Least Two References Using University Of Texas Ri
Peer review is an important process in graduate education where we offer constructive criticism of the work of our peers. For this discussion, post a draft of your Evidence-Based Presentation. It does not need to be a video and can be the visual presentation only. After you have posted your initial posting (your rough draft) by the third day of the module, respond substantively to at least two peers with suggestions for improvement by the end of the module.
Please post an initial posting with at least two references using correct APA STYLE (this will be expected for all if not of your work in the program). After you have posted your initial posting by the third day of the module, respond substantively to at least two peers by the end of the module (this will be the basic discussion format for the course please use APA style in you response reference or references).
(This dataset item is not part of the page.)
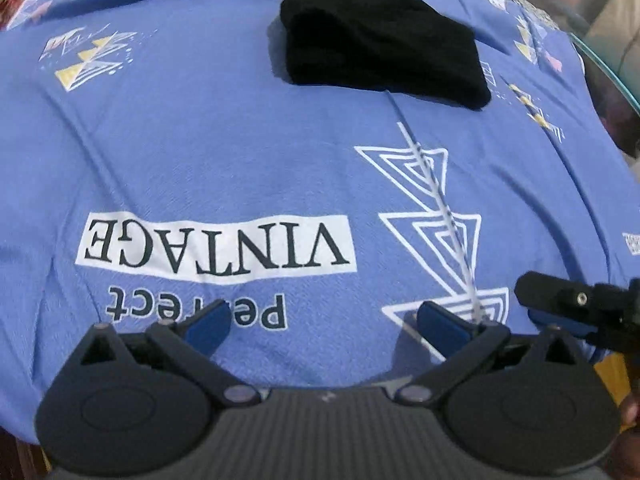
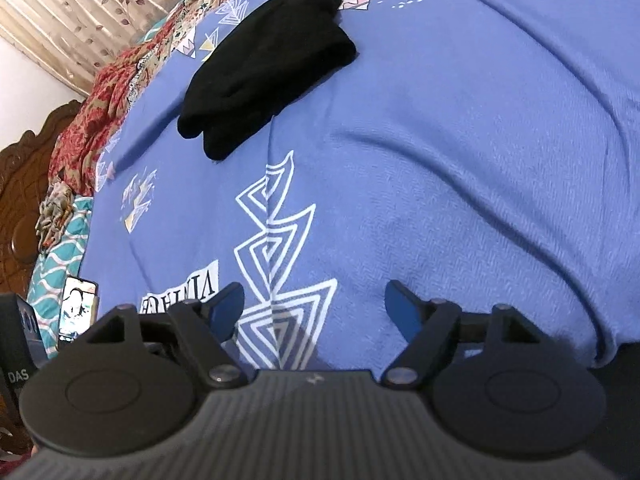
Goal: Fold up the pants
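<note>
The pants (image 1: 380, 40) lie folded into a compact black bundle on the blue bedsheet (image 1: 200, 152), well ahead of both sets of fingers and touched by neither. The left gripper (image 1: 326, 322) points down at the sheet with its blue-padded fingers (image 1: 210, 322) spread wide and nothing between them, only the printed word "VINTAGE" (image 1: 216, 246) and a white triangle pattern (image 1: 424, 216) on the cloth beyond the tips. The right gripper (image 2: 320, 308) also stands with its fingers (image 2: 226, 306) apart and empty over the same sheet; in the left wrist view one of its fingers (image 1: 556, 294) shows just beside the left gripper's right finger. Off beyond the right gripper's left finger, a phone (image 2: 77, 308) with a lit screen rests on teal patterned cloth (image 2: 56, 264) at the sheet's edge.
</note>
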Demonstrator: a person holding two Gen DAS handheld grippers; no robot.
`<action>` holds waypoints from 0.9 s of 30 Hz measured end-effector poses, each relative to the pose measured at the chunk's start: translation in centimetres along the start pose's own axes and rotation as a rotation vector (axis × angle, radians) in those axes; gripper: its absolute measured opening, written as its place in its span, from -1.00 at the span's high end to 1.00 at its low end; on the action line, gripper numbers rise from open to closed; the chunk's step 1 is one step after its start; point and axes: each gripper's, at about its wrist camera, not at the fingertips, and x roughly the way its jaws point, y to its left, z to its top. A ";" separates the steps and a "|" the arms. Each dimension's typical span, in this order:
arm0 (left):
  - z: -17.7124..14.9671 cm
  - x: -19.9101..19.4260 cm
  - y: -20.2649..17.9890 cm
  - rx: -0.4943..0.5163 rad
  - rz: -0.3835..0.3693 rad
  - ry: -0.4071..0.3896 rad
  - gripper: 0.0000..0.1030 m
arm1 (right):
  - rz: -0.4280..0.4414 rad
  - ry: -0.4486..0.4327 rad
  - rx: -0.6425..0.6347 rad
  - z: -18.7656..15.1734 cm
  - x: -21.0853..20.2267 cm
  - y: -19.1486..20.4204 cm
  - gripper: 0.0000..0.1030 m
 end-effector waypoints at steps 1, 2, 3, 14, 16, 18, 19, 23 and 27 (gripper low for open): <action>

PLEASE PEER THE THE PRESENTATION ONE AND TWO WITH TWO CITATION EAC PLUS REFERENCES AT THE BOTTOM. DUE BY 07/01/2020 BY NOON.
THANKS
1) FIRST VISUAL PRESENTATION
Anxiety Disorder
Anxiety disorders include disorders that share features of excessive fear and anxiety and related behavioral disturbances. Fear is the emotional response to real or perceived imminent threat, whereas anxiety is anticipation of future threat. Obviously, these two states overlap, but they also differ, with fear more often associated with surges of autonomic arousal necessary for fight or flight, thoughts of immediate danger, and escape behaviors, and anxiety more often associated with muscle tension and vigilance in preparation for future danger and cautious or avoidant behaviors. Sometimes the level of fear or anxiety is reduced by pervasive avoidance behaviors. Panic attacks feature prominently within the anxiety disorders as a particular type of fear response. Panic attacks are not limited to anxiety disorders but rather can be seen in other mental disorders as well (APA, 2013).
Anxiety disorders are the most prevalent psychiatric disorders and are associated with a high burden of illness.1-3 with a 12-month prevalence of 10.3%, specific (isolated) phobias are the most common anxiety disorders, although persons suffering from isolated phobias rarely seek treatment. Panic disorder with or without agoraphobia (PDA) is the next most common type with a prevalence of 6.0%, followed by social anxiety disorder (SAD, also called social phobia; 2.7%) and generalized anxiety disorder (GAD; 2.2%). Women are 1.5 to two times more likely than men to receive a diagnosis of anxiety disorder ( Bandelow, Michaelis, & Wedekind, 2017).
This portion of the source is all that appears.